Why Don't Super-Earths and Hot-Jupiters Like Each Other?

Astronomers have looked at a lot of other star systems in recent years. They’ve found ample evidence of “hot Jupiters,” those gas giants that are close to their parent star, and “super-Earths,” those probably rocky worlds, larger than Earth but smaller than Neptune. But in all their searching, all their discoveries, there is only one star system that has them both.

The system is called WASP-47 and actually has three planets close in to the star: a hot Jupiter, a hot super-Earth and a hot Neptune. Meanwhile, the other 100-or-so hot Jupiters found don’t have any (detected, at least) super-Earth companions. What is up with that?

A new study proposes that it’s very hard to find both in the same system because super-Earths get very easily destroyed.

“I argue that the lack of super-Earth companions to hot Jupiters is evidence that most of these planets have experienced strong gravitational effects from other planets or stars in the past: they are sent onto highly eccentric orbits like those of comets, and then their orbits circularize over time,” said lead author Alexander James Mustill, a senior astronomy and physics research fellow at Lund University in Sweden, in an email to Discovery News.

“During the phase of high eccentricity, they destroy any super-Earths orbiting close to the star, usually by forcing them to collide with the star or with the planet itself.”

Most of Mustill’s paper deals with modelling what exoplanetary systems look like and then viewing how the planets move under the influence of each other’s gravity. The simulations were then compared to actual exoplanet systems to see if they reflected reality.

A part of his paper, for example, looked at what happens with planets that are very hard to see — that is, the planets that orbit far away from their star and don’t tug on it as strongly (or pass across it as frequently.) These are the main techniques for detecting planets.

“I take the close-in systems of super-Earths and ask what would happen if I add various extra bodies on wide orbits to the system, such as giant planets like Jupiter, or binary stars,” Mustill said.

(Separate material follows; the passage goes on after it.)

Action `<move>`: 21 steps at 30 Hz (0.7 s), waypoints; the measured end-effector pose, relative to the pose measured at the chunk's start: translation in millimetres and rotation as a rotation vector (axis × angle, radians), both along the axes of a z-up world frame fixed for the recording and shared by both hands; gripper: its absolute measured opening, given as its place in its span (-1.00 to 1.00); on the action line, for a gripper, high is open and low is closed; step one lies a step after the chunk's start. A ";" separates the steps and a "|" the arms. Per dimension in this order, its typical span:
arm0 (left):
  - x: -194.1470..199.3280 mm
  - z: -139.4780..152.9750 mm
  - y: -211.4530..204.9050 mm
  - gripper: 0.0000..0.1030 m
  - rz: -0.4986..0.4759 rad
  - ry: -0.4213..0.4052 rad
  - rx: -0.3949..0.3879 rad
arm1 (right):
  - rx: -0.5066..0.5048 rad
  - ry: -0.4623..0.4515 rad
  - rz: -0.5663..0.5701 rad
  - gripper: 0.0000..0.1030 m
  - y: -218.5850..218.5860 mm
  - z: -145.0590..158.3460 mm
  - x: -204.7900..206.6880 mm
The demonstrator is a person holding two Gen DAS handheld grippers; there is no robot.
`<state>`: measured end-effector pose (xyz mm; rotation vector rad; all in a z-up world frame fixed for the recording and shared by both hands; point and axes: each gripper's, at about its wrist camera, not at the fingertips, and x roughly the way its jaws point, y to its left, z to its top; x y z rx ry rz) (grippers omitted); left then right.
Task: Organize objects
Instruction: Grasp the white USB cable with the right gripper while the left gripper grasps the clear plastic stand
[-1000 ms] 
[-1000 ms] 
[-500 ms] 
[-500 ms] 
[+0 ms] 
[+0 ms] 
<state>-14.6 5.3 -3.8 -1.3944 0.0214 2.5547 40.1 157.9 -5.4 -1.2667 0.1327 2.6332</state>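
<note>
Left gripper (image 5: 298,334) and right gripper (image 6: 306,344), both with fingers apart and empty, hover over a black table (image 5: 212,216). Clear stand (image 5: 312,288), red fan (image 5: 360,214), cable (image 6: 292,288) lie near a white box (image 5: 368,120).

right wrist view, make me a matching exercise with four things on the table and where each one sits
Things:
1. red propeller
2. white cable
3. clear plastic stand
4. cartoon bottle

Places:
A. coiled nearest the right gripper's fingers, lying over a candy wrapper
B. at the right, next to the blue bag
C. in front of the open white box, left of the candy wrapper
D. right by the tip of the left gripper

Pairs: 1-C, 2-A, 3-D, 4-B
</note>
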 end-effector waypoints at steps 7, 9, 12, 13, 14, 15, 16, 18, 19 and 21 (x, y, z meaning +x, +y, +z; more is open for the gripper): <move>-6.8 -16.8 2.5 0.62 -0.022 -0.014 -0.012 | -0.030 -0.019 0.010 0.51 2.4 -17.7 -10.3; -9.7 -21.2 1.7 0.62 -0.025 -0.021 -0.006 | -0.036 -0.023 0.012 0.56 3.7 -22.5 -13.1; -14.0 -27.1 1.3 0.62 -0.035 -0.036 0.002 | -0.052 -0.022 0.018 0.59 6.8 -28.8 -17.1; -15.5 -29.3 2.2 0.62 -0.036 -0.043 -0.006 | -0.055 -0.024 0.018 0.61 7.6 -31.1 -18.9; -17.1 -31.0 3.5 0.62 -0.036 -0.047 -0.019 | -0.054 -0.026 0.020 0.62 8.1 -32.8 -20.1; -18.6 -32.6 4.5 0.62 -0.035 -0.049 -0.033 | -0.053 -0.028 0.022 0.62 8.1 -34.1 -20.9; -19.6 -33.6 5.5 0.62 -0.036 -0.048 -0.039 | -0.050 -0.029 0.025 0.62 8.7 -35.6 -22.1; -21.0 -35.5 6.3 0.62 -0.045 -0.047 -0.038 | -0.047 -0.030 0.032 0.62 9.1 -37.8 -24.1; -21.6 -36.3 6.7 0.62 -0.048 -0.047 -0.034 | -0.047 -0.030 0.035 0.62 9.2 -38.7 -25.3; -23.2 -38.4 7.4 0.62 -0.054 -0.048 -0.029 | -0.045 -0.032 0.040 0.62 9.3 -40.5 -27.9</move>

“I find that in about 25 percent of these systems, the super-Earths will be destabilized and begin colliding with each other. Answering the inverse problem: given what we observe about the super-Earth systems, how many have some outer giant planets, is a much trickier question, and the work is still ongoing.”

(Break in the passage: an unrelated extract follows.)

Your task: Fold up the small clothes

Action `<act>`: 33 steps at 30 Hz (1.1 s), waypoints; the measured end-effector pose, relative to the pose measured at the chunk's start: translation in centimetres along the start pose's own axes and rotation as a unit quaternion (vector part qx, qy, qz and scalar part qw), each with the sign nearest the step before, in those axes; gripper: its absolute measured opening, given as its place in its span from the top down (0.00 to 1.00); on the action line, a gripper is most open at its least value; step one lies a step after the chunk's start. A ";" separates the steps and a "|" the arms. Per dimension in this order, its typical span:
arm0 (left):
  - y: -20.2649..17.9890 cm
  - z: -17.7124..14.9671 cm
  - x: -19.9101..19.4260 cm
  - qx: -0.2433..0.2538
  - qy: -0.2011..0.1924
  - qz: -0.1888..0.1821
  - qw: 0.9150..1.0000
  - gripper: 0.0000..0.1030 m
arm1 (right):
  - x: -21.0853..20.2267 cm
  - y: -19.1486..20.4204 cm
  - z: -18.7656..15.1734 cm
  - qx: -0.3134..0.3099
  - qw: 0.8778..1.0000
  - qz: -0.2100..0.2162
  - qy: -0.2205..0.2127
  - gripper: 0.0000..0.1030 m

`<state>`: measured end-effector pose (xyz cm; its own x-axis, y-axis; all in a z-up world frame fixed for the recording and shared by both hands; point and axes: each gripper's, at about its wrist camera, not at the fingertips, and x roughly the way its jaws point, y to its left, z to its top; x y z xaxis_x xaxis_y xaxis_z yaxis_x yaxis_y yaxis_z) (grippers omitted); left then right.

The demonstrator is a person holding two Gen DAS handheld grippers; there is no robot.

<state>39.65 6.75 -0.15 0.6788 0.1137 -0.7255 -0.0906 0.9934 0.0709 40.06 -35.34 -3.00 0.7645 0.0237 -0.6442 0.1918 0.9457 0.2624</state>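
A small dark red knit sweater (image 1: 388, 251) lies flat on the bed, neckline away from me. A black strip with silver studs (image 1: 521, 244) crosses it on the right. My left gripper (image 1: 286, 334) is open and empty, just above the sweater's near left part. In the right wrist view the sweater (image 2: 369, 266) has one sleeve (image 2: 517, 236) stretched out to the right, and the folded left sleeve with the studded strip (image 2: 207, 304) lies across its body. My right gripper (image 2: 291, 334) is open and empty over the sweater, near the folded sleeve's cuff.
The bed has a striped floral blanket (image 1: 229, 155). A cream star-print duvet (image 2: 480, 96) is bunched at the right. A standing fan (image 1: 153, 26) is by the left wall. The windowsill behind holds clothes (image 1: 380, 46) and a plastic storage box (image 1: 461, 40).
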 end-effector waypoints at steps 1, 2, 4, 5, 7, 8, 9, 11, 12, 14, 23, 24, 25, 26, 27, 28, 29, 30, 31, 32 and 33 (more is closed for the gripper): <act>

This of course does not explain how WASP-47 came to be, but Mustill argues that in this case there was no high-eccentricity migration. Instead, the hot Jupiter is hypothesized to have moved closer to the star due to gravitational interactions with the disc that formed it. (These are two competing theories for how planets formed, but Mustill said the rarity of WASP-47 is evidence that high-eccentricity migration is the dominant mechanism.)